### DATA SECTION ###
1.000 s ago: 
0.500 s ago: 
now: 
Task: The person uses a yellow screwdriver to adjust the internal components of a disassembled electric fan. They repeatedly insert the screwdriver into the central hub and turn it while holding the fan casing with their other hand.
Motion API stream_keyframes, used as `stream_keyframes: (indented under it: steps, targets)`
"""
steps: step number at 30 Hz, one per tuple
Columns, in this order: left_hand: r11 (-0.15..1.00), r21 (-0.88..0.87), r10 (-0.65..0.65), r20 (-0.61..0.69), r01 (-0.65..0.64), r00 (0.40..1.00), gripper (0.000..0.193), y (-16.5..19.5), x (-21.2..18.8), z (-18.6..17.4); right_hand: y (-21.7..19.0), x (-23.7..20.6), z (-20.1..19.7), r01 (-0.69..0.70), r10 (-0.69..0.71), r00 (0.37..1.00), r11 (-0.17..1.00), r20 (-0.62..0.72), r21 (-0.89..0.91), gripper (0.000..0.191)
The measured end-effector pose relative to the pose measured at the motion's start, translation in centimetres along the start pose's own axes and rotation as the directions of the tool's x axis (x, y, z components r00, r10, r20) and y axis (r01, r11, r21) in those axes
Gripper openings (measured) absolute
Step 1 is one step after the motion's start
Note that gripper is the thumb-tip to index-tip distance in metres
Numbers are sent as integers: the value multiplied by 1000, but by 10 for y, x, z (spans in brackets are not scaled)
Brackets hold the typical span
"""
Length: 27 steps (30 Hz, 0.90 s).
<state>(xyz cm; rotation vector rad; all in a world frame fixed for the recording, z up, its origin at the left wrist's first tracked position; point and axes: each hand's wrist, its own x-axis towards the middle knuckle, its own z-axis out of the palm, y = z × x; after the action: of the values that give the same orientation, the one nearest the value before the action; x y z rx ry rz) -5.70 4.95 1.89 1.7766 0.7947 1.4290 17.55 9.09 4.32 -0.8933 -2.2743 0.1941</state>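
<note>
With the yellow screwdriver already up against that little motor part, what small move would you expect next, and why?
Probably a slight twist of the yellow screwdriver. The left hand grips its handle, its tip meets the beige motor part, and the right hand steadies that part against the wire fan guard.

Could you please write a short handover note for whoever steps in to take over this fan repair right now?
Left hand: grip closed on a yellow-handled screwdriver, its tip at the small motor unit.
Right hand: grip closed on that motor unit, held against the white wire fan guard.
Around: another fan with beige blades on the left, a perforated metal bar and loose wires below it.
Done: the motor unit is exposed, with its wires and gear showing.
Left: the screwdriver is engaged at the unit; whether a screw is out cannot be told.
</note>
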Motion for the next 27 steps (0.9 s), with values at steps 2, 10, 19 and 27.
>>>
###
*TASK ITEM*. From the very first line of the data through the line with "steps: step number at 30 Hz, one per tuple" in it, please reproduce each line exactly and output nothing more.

*RESULT FOR THIS EXERCISE*.
1.000 s ago: 
0.500 s ago: 
now: 
Task: The person uses a yellow screwdriver to adjust the internal components of a disassembled electric fan. They repeatedly insert the screwdriver into the central hub and turn it while holding the fan casing with their other hand.
Motion API stream_keyframes, used as `stream_keyframes: (indented under it: steps, targets)`
"""
steps: step number at 30 Hz, one per tuple

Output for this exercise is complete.